These AC buses ply back and forth from the airport to the bus stand/New Delhi railway station. I reach
the railway station in 20 minutes. I start asking around for the railway station and meet two more men
of roughly my age or slightly younger – they are coincidentally from Bangalore and are headed to Agra.
The semi-dark lanes have a few shops open. A couple of men ask me if I would like to hire a taxi, I sit and
chat for a while and then let them know I will head for the railway station.
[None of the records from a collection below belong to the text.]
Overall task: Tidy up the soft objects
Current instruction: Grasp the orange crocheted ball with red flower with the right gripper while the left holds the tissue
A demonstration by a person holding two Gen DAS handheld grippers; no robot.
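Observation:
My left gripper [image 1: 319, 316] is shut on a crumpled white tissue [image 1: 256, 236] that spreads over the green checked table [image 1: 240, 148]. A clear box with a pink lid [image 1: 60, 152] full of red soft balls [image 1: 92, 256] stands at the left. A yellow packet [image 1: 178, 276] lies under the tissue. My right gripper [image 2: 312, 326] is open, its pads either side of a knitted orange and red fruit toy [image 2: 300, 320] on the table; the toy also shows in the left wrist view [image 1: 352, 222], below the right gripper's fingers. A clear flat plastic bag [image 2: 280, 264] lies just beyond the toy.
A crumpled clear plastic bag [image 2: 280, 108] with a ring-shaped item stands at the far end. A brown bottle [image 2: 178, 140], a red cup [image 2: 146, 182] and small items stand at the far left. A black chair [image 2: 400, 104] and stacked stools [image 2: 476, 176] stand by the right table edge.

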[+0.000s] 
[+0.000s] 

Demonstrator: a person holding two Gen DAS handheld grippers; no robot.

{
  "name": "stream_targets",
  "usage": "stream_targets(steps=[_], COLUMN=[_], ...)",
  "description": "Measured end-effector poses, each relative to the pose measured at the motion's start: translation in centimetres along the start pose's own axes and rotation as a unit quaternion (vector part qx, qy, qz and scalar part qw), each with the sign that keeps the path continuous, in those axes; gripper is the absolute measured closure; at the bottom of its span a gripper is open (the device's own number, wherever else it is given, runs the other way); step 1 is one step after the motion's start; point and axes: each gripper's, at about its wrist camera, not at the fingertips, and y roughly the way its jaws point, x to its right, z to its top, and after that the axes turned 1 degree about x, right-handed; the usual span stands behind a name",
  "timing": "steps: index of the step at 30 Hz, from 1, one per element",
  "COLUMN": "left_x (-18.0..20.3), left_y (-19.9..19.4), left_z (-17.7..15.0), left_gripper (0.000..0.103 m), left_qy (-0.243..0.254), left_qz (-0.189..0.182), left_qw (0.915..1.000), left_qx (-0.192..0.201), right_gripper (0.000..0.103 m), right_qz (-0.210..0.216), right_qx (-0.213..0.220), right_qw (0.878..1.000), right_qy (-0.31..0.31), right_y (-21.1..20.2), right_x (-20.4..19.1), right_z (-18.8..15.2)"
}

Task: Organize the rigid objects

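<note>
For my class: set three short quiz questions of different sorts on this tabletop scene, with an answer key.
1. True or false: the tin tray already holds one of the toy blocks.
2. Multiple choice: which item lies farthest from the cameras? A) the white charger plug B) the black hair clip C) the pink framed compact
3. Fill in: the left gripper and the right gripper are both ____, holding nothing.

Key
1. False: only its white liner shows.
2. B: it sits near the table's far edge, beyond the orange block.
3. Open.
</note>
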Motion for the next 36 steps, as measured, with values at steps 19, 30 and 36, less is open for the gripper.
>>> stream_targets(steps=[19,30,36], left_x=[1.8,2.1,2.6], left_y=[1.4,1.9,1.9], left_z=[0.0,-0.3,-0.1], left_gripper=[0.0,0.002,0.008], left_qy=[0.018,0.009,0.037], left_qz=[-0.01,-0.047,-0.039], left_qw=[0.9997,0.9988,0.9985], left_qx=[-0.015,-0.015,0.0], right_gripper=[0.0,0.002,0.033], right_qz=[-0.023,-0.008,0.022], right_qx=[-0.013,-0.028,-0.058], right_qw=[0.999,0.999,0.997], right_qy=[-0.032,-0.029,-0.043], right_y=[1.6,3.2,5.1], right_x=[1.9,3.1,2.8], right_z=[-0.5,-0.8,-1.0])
Once I am in, I loiter around for a while, find the over bridge and at its other end reach the ticket
counter which is outside the station. Near the counter I chat with the ticket brokers who are desperate
to get some cash from me – am waiting for tickets for the Dehradun Shatabdi to Haridwar about which I
had checked on the net earlier.

There is this broker with one hand missing, he is the most active of the lot and subtly conveys to me that
without their help I will fail to get a ticket booked to my place of choice. Other brokers come and go –
this man persists and smiles every often as I keep repeating I am not interested and he says: "Try kar
leejiye".

Hundreds of people are sleeping in the open passenger entry area before the platforms. A scene you
normally don’t see unless you go at that unearthly hour - twitching, tired bodies now resting. At around
3 AM I feel a bit drowsy, I go buy a magazine and some eatables to keep awake.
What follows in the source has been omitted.